Le président turc, Recep Tayyip Erdogan, s’en est vertement pris dimanche à l’Otan, lui reprochant de ne pas soutenir l’opération militaire turque engagée en Syrie contre des milices kurdes.

« Ohé l’Otan ! Avec ce qui se passe en Syrie, quand allez-vous venir et nous rejoindre ? », a lancé le président turc devant ses partisans réunis à Bolu, à l’est d’Istanbul. « Nous sommes en permanence harcelés par des groupes terroristes à nos frontières. Malheureusement, jusqu’à aujourd’hui, il n’y a pas eu une seule voix ou un seul mot positif » de l’Alliance atlantique, s’est-il encore agacé. Ces propos de Recep Tayyip Erdogan sont les plus incisifs de ces derniers temps à l’encontre de l’Otan, que son pays a rejointe en 1952.

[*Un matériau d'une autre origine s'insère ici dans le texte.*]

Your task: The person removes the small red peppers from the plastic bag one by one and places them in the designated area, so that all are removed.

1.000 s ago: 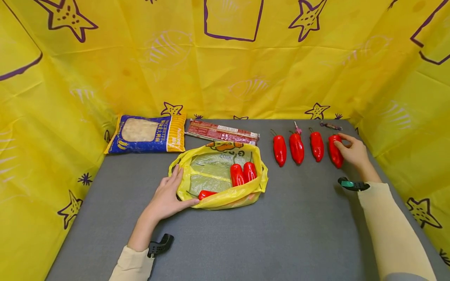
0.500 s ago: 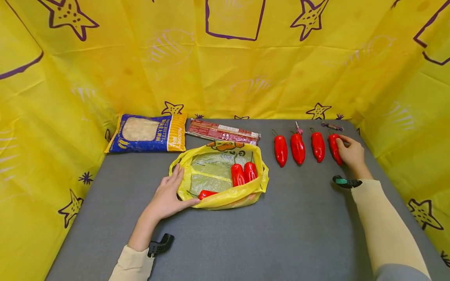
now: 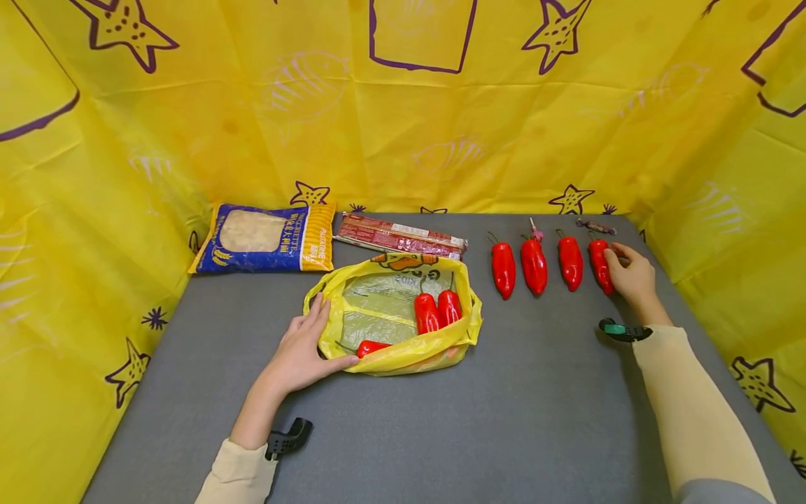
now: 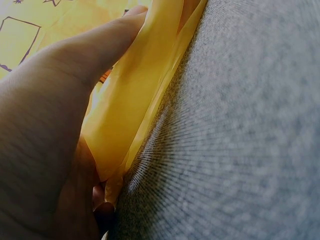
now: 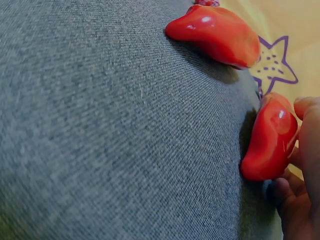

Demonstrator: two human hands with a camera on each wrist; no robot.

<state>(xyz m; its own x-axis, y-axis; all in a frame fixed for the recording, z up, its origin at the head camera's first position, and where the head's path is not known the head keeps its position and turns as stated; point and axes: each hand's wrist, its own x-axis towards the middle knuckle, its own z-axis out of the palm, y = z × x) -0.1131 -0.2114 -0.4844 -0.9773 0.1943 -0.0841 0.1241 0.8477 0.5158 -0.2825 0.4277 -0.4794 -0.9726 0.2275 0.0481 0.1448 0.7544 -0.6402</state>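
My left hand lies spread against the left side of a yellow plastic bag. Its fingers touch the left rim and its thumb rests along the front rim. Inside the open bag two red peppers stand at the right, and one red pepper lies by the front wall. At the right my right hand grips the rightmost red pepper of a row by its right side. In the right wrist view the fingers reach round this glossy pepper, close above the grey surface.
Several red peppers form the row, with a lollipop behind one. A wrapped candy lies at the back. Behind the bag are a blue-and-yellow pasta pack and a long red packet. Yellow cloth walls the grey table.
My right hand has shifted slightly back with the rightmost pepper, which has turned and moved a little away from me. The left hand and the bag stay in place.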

Différend autour des milices kurdes des Unités de protection du peuple (YPG).La Turquie a déclenché le 20 janvier une opération militaire dans la région d’Afrin dans le nord de la Syrie, à proximité de la frontière turque, avec pour objectif d’en déloger les milices kurdes des Unités de protection du peuple (YPG). Pour les autorités turques, les YPG sont des « terroristes » et sont une émanation du Parti des travailleurs du Kurdistan (PKK) engagé dans une sanglante guérilla sur le sol turc depuis 1984. Mais les YPG sont des alliés des États-Unis dans la lutte contre les djihadistes du groupe État islamique et l’offensive de l’armée turque a crispé les relations entre Ankara et Washington, ainsi qu’avec des membres de l’Otan, comme la France. Le secrétaire général de l’Otan, Jens Stoltenberg, avait réagi à l’opération turque en Syrie en déclarant qu’Ankara avait le droit de se défendre, mais que « cela devait se faire de façon proportionnée et mesurée ».